Vice President of Equatorial Guinea
- In office May 1978 – 3 August 1979
- President: Francisco Macías Nguema
- Preceded by: Miguel Eyegue
- Succeeded by: Florencio Mayé Elá

Ministry of Foreign Affairs and International Cooperation (Equatorial Guinea)
- In office 1971–1979
- President: Francisco Macías Nguema
- Preceded by: Francisco Macías Nguema
- Succeeded by: Florencio Mayé Elá

Personal details
- Born: 24 April 1936 Mongomo, Spanish Guinea
- Died: 28 April 2015 (aged 79) Malabo, Equatorial Guinea
- Party: Fuerza Demócrata Republicana

= Bonifacio Nguema Esono Nchama =

Equatorial Guinean politician

Bonifacio Nguema Esono Nchama (24 April 1936 – 28 April 2015) was an Equatorial Guinean politician, known for having been Vice President of Francisco Macías Nguema and Minister of Foreign Affairs and International Cooperation.

== Biography ==
Nguema was born on 24 April 1936 in Mongomo, Equatorial Guinea.
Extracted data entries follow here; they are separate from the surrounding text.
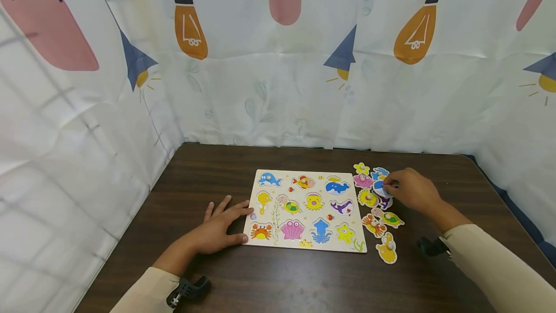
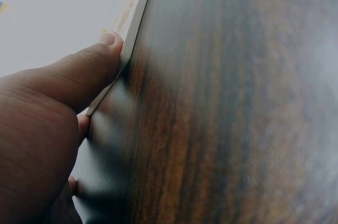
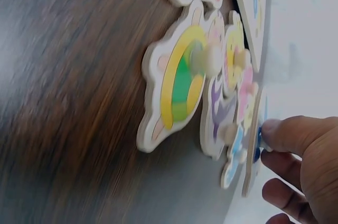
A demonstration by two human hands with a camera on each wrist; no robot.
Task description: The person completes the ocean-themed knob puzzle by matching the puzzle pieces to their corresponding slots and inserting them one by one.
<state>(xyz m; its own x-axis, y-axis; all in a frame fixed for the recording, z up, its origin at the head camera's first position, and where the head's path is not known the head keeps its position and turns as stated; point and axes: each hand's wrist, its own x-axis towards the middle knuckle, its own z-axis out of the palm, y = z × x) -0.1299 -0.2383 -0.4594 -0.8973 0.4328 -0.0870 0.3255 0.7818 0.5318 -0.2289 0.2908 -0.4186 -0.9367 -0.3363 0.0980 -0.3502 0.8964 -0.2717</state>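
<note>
- Head view: eight loose pieces [image 1: 368,198], right.
- One blue piece [image 1: 379,187], pinched by right hand [image 1: 410,188].
- One board [image 1: 310,214], touched left by splayed, unclenched left hand [image 1: 217,231].

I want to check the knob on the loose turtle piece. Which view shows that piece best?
The right wrist view: the turtle piece appears large and close there, its pale knob standing out, slightly blurred. The head view shows it small, from above, just right of the board. The left wrist view doesn't show it.
</note>
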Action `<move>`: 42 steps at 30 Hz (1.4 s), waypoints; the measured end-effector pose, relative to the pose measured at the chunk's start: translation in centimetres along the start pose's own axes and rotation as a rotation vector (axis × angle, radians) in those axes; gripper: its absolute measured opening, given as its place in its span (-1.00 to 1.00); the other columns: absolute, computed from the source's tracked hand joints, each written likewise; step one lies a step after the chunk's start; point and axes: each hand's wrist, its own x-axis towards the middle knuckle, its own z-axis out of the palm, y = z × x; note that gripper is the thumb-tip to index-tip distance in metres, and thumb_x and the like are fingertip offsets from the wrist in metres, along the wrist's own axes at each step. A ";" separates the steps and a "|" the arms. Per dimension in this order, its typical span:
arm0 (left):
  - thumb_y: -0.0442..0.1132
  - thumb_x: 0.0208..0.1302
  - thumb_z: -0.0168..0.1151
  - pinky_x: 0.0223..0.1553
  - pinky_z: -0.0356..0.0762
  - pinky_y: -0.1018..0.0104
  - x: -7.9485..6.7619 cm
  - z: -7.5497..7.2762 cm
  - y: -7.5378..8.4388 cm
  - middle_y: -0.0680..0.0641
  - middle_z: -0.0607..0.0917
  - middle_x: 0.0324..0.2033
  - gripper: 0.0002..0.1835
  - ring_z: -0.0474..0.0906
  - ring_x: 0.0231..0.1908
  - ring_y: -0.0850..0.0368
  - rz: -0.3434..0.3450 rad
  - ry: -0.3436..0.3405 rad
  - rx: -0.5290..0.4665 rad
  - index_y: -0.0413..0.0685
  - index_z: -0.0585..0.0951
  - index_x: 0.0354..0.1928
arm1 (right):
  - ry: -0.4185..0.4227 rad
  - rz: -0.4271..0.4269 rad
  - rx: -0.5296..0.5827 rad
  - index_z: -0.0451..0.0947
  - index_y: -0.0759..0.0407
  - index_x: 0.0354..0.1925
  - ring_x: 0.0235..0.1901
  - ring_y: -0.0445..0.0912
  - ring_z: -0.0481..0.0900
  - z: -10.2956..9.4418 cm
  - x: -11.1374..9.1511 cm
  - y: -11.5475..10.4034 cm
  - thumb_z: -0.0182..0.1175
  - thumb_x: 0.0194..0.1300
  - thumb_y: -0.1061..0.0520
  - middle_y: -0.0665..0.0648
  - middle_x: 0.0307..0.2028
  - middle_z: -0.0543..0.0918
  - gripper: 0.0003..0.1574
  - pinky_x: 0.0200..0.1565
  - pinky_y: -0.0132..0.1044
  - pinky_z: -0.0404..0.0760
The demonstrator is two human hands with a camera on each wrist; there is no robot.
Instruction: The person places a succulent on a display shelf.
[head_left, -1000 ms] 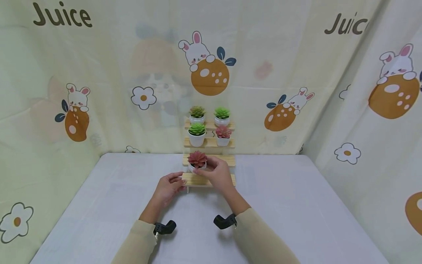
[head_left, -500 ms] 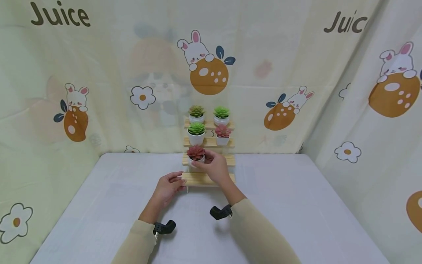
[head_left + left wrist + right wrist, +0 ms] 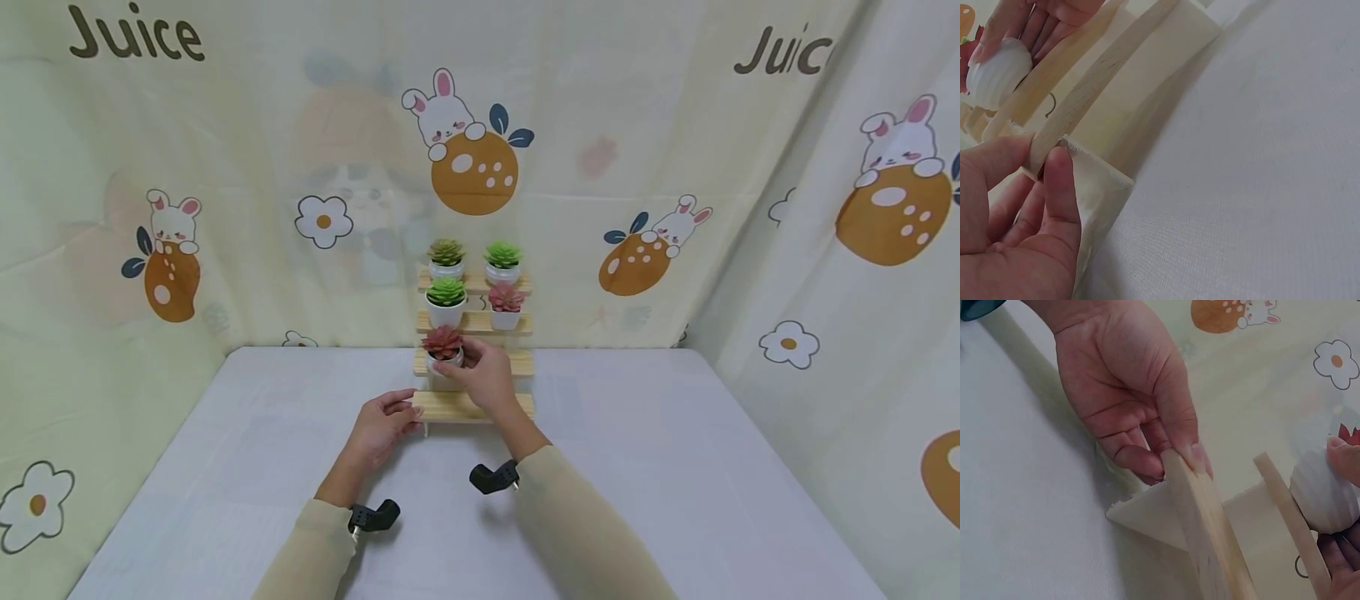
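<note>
My right hand (image 3: 486,377) holds a red artificial succulent (image 3: 442,342) by its ribbed white pot (image 3: 999,74), thumb in front and fingers behind. The pot is at the left part of the second-lowest board (image 3: 521,363) of a stepped wooden plant stand; whether its full weight rests there I cannot tell. My left hand (image 3: 381,427) pinches the left end of the lowest board (image 3: 457,406) between thumb and fingers. That grip shows closely in the left wrist view and, from across, in the right wrist view, where the left hand (image 3: 1125,387) appears at the top.
Higher on the stand are a green succulent (image 3: 446,304), a pink one (image 3: 506,306), an olive-green one (image 3: 447,258) and a bright green one (image 3: 502,261). A white-covered table (image 3: 637,467) lies below. A printed curtain (image 3: 360,125) hangs close behind the stand.
My right hand has raised the red succulent slightly and moved it a little left and away, toward the second-lowest board. The left hand keeps its pinch on the lowest board.
</note>
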 end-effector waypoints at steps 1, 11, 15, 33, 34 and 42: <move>-0.46 0.35 0.28 -0.18 0.78 0.34 0.0 0.0 0.0 -0.13 0.66 -0.16 -0.53 0.67 -0.29 0.16 -0.001 0.000 -0.001 -0.32 0.53 0.29 | 0.002 0.005 0.003 0.66 0.18 0.16 0.09 -0.01 0.72 0.0 0.0 -0.1 0.59 0.08 0.01 0.19 0.11 0.74 -0.31 0.15 -0.15 0.72; -0.48 0.35 0.27 -0.19 0.78 0.34 -0.2 0.2 -0.1 -0.13 0.66 -0.16 -0.54 0.67 -0.28 0.16 0.009 -0.006 -0.003 -0.32 0.53 0.29 | -0.005 0.043 0.003 0.65 0.17 0.17 0.10 0.01 0.72 -0.2 -0.4 -0.5 0.58 0.11 0.04 0.19 0.12 0.73 -0.33 0.15 -0.14 0.72; -0.48 0.35 0.26 -0.19 0.78 0.35 -0.3 0.1 -0.1 -0.13 0.67 -0.17 -0.53 0.68 -0.29 0.17 0.011 -0.011 -0.002 -0.34 0.52 0.29 | -0.003 0.045 -0.015 0.65 0.14 0.18 0.09 -0.02 0.72 -0.1 -0.5 -0.4 0.57 0.11 0.02 0.17 0.11 0.74 -0.33 0.13 -0.17 0.73; -0.47 0.36 0.26 -0.15 0.78 0.30 -0.4 0.1 -0.4 -0.15 0.69 -0.14 -0.55 0.68 -0.28 0.15 -0.006 -0.012 0.014 -0.31 0.54 0.28 | -0.018 0.006 -0.027 0.64 0.15 0.18 0.09 -0.02 0.73 -0.2 -0.6 0.4 0.56 0.13 0.01 0.18 0.11 0.74 -0.33 0.12 -0.17 0.73; -0.47 0.36 0.26 -0.15 0.78 0.30 -0.4 0.1 -0.3 -0.15 0.69 -0.14 -0.55 0.68 -0.28 0.15 -0.008 -0.010 0.015 -0.31 0.54 0.28 | -0.018 0.007 -0.029 0.64 0.15 0.19 0.09 -0.02 0.72 -0.1 -0.7 0.4 0.56 0.13 0.00 0.18 0.12 0.74 -0.33 0.12 -0.17 0.73; -0.40 0.38 0.29 -0.14 0.78 0.28 -0.6 -0.2 -0.2 -0.16 0.70 -0.16 -0.52 0.70 -0.28 0.15 -0.008 -0.006 0.037 -0.26 0.52 0.32 | -0.010 0.015 -0.007 0.59 0.19 0.26 0.17 0.02 0.68 0.1 -0.7 0.0 0.58 0.11 0.05 0.21 0.17 0.70 -0.24 0.20 -0.12 0.69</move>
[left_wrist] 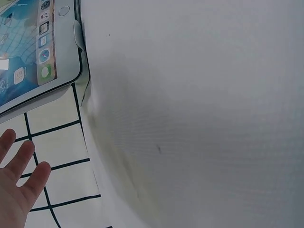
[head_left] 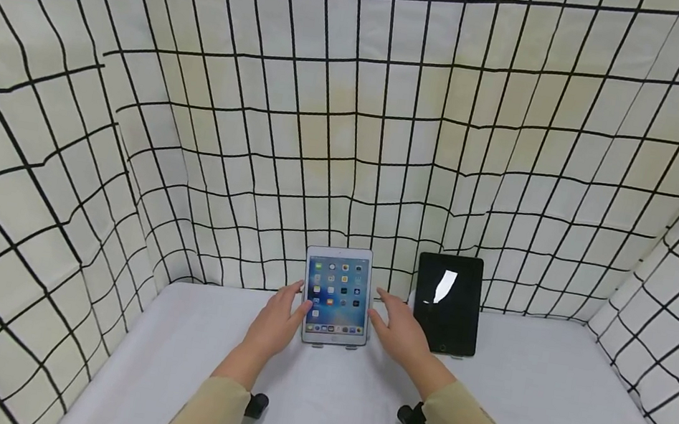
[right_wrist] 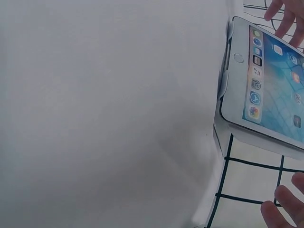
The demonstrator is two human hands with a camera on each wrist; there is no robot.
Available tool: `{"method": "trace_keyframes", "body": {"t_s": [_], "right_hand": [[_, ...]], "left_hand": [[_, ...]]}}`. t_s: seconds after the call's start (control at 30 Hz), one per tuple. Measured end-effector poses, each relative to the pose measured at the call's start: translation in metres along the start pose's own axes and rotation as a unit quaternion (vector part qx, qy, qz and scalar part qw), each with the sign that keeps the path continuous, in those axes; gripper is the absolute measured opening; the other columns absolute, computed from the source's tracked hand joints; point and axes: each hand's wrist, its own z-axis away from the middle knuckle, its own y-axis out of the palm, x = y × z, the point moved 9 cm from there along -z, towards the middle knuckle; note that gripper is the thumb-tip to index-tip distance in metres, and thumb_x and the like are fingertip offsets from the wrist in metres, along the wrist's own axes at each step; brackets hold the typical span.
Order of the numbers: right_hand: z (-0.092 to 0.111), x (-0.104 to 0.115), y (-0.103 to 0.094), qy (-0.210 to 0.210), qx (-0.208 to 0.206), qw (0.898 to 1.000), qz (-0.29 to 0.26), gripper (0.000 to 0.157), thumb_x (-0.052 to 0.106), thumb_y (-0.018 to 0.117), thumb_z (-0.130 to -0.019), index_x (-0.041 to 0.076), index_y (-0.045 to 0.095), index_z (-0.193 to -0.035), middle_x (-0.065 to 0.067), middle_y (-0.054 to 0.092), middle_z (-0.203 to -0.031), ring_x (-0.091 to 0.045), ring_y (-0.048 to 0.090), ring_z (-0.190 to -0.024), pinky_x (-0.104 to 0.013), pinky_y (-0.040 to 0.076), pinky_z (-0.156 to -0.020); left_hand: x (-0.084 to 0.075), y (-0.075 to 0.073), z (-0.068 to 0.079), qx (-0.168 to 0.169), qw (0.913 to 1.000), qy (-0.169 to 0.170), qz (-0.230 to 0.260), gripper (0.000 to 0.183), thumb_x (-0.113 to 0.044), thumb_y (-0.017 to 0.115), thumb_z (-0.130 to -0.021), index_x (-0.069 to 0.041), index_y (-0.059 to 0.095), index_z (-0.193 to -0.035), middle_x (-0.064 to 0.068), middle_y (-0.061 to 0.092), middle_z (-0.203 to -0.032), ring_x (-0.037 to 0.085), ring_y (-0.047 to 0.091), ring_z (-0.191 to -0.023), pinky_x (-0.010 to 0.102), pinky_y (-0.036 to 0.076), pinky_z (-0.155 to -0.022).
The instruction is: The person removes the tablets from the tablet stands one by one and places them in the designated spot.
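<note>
A white-framed tablet (head_left: 338,291) leans upright on a stand, its lit screen showing rows of app icons. To its left is my left hand (head_left: 273,322), fingers extended, the thumb tip overlapping the tablet's left edge in the head view. My right hand (head_left: 403,333) is at the other side, thumb and fingers spread beside the right edge. In the left wrist view a gap shows between the left fingers (left_wrist: 34,183) and the tablet (left_wrist: 69,47). The right wrist view likewise has the right fingers (right_wrist: 287,199) apart from the tablet (right_wrist: 232,95). Neither hand holds anything.
A black tablet (head_left: 443,332) with a dark, reflecting screen stands to the right, close to my right hand. Both tablets are on a white-covered table (head_left: 324,413). White walls with a black grid (head_left: 310,186) rise behind and at both sides.
</note>
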Motion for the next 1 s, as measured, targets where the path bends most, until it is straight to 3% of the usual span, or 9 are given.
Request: {"method": "trace_keyframes", "body": {"t_s": [0.37, 0.8, 1.0], "right_hand": [[-0.011, 0.005, 0.01, 0.031, 0.007, 0.998, -0.053, 0.063, 0.044, 0.054, -0.1, 0.019, 0.034, -0.155, -0.008, 0.047, -0.149, -0.028, 0.043, -0.138, -0.053, 0.038, -0.109], [-0.015, 0.003, 0.018, 0.054, 0.012, 0.992, -0.111, 0.063, 0.046, 0.052, -0.101, 0.024, 0.031, -0.157, -0.009, 0.045, -0.149, -0.03, 0.047, -0.134, -0.055, 0.04, -0.106], [-0.017, -0.003, 0.019, 0.065, 0.007, 0.979, -0.194, 0.059, 0.04, 0.056, -0.101, 0.024, 0.037, -0.154, -0.01, 0.049, -0.145, -0.031, 0.049, -0.13, -0.057, 0.042, -0.103]], "left_hand": [[0.001, 0.002, -0.008, 0.007, 0.9999, -0.008, 0.012, 0.067, -0.053, 0.04, -0.103, -0.013, 0.029, -0.156, 0.017, 0.035, -0.155, 0.038, 0.034, -0.142, 0.057, 0.032, -0.111], [0.003, 0.004, -0.006, 0.016, 0.9995, -0.018, 0.022, 0.07, -0.056, 0.038, -0.103, -0.015, 0.025, -0.157, 0.015, 0.031, -0.158, 0.037, 0.03, -0.144, 0.057, 0.029, -0.113], [0.002, 0.007, -0.006, 0.014, 0.999, -0.024, 0.034, 0.07, -0.052, 0.047, -0.101, -0.017, 0.025, -0.158, 0.014, 0.03, -0.158, 0.036, 0.028, -0.145, 0.057, 0.028, -0.113]]}}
He was Catholic and was once mayor of Mongomo for a short time in 1982.

=== Career ===
Before he was vice-president, he had been Government Delegate, Secretary General for Foreign Affairs, Deputy Minister and Minister of Foreign Affairs of Equatorial Guinea (acting in effect in 1976).

=== Vice president ===
In 1978, Nguema became vice-president, by Francisco Macías Nguema, his cousin. It took more than a year before he left and calmed the rebels against the Macías' regime.

=== Later career ===
After the Obiang coup in 1979, Nguema participated in the Supreme Military Council. In October 1979, he was decorated by Obiang and soon after became ambassador to Ethiopia.

After his career, Nguema went into exile in Spain in 1990 and co-founded the opposition party Fuerza Demócrata Republicana in 1995. He returned to Equatorial Guinea in 2015, where he was murdered in a hospital at 5 am. according to the family.